Task goal:
How many of the lines below hold the word "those"? Answer only with the number.

Exercise data:

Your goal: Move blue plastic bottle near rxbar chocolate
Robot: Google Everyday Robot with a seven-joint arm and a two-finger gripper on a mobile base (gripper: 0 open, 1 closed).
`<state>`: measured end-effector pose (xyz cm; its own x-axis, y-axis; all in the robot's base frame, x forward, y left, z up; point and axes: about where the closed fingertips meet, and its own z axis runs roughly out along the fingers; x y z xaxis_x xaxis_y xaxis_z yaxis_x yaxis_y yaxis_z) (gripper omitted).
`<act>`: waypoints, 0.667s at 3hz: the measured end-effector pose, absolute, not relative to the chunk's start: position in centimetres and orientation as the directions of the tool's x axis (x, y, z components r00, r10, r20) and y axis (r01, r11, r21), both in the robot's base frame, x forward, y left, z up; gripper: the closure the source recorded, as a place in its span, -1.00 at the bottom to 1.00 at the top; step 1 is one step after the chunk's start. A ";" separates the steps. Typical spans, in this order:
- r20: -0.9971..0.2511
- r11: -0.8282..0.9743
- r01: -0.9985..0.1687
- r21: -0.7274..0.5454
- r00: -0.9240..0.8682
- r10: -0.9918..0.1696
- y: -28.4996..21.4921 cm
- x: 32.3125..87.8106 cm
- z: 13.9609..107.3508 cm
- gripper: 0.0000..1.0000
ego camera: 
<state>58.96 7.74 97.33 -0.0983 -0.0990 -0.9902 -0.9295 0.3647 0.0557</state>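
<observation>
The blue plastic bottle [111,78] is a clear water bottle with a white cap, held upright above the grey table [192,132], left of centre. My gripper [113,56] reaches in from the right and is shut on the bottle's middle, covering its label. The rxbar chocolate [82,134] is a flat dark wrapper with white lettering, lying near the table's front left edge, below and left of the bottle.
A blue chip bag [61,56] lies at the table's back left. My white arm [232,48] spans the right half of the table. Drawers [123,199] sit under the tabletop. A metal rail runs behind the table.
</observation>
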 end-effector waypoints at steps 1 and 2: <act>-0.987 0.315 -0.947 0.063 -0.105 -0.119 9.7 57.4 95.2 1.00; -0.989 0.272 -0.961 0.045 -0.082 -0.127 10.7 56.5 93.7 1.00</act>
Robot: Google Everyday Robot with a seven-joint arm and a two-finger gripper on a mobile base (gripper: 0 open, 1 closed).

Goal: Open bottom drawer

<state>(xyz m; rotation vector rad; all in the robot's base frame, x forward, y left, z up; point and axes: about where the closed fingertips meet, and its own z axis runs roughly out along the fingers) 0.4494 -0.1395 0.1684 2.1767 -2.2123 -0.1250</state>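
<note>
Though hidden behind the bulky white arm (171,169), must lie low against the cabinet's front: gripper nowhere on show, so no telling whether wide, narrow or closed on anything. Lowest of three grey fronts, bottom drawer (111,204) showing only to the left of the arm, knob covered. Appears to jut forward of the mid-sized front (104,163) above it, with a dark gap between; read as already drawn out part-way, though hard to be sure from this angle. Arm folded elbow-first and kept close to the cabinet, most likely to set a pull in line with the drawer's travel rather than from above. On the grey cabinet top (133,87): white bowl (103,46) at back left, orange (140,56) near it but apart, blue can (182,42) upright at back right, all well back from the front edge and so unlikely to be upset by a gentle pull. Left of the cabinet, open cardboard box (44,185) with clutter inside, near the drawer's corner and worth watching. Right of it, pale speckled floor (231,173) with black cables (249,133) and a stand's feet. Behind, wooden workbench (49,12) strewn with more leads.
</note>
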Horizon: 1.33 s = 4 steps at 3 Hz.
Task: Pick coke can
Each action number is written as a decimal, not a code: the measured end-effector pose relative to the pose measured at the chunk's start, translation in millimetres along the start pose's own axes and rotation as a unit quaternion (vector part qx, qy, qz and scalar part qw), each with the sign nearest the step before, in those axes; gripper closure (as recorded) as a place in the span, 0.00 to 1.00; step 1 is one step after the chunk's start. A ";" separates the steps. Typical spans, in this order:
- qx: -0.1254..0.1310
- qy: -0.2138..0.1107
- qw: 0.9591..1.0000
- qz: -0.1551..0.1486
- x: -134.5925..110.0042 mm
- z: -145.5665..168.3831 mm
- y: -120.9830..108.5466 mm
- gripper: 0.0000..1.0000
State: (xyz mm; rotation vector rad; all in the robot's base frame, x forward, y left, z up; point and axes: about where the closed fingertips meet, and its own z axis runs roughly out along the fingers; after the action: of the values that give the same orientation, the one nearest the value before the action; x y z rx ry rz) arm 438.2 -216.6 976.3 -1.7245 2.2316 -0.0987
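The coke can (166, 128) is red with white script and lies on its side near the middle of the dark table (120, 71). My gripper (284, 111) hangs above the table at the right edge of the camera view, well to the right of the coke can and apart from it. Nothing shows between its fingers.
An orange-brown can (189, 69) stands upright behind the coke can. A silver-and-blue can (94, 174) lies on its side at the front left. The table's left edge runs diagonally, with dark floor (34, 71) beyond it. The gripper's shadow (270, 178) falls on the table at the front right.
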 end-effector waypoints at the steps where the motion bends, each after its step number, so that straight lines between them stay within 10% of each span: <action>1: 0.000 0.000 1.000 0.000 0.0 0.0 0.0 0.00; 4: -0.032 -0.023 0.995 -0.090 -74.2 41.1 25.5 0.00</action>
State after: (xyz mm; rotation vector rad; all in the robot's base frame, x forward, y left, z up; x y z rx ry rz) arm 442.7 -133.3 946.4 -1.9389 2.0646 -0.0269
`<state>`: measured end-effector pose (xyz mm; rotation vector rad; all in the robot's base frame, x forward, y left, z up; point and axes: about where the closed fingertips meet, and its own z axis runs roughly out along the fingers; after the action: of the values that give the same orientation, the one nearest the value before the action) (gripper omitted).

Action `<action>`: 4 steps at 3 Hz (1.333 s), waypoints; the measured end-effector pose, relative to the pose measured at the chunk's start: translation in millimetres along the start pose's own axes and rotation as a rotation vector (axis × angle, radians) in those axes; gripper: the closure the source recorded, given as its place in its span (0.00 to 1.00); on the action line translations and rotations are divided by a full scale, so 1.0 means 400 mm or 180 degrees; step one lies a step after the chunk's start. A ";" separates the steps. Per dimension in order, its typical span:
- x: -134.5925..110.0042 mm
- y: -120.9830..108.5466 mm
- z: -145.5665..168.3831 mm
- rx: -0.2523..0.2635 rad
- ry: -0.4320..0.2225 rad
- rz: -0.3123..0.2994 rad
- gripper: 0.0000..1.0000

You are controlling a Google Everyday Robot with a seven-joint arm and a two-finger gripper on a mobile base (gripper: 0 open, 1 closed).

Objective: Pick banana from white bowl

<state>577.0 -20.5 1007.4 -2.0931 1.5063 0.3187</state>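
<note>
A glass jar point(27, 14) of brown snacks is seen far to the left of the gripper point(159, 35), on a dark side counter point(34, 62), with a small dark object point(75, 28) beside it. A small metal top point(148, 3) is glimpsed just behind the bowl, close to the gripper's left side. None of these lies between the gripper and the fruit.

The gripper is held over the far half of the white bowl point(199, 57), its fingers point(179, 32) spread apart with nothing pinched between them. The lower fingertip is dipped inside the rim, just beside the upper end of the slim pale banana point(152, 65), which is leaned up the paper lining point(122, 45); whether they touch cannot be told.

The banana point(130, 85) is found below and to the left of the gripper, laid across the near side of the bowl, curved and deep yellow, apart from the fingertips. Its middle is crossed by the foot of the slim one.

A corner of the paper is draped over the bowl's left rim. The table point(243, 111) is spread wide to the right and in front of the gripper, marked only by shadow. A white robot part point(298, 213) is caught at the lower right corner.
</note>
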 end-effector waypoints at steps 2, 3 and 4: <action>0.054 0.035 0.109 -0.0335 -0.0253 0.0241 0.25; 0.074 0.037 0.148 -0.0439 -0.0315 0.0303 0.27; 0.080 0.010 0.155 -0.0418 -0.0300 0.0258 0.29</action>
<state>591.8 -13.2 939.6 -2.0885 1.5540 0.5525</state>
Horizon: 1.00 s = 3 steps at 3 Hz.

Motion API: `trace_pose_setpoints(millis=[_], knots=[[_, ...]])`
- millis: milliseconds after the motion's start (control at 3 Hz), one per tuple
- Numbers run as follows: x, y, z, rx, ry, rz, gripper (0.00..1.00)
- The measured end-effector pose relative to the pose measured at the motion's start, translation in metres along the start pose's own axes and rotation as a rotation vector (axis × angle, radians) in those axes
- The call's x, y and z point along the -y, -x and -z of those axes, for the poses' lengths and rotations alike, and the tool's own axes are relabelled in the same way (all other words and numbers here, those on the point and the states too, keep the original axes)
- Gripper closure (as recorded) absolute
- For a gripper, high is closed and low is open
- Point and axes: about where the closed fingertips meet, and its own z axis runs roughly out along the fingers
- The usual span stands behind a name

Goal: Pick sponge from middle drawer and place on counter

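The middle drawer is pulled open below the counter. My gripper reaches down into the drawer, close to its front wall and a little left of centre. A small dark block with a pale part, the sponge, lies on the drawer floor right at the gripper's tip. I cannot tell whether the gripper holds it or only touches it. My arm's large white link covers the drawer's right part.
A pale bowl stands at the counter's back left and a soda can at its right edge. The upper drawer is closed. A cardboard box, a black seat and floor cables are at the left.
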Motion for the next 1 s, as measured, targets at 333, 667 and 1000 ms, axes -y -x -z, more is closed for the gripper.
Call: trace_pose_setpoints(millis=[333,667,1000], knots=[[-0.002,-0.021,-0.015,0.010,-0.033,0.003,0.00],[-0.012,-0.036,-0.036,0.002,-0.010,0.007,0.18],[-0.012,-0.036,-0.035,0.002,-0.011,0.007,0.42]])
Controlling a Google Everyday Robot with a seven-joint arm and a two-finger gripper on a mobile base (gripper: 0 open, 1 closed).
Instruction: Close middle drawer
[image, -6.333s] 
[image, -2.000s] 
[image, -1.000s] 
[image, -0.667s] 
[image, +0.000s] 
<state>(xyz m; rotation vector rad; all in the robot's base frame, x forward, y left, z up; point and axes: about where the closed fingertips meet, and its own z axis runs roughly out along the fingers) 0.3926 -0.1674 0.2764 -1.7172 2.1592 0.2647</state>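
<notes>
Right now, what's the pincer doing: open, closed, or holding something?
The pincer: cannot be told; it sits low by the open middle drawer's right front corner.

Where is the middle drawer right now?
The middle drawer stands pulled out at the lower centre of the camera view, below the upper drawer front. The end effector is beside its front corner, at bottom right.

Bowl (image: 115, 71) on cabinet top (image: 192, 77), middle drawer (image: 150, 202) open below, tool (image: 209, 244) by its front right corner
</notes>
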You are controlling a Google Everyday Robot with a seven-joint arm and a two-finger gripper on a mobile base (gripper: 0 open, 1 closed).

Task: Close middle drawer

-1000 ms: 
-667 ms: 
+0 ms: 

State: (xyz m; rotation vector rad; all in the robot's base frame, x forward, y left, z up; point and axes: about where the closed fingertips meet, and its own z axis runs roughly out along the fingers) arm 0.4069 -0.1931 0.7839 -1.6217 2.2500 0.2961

Solution below:
4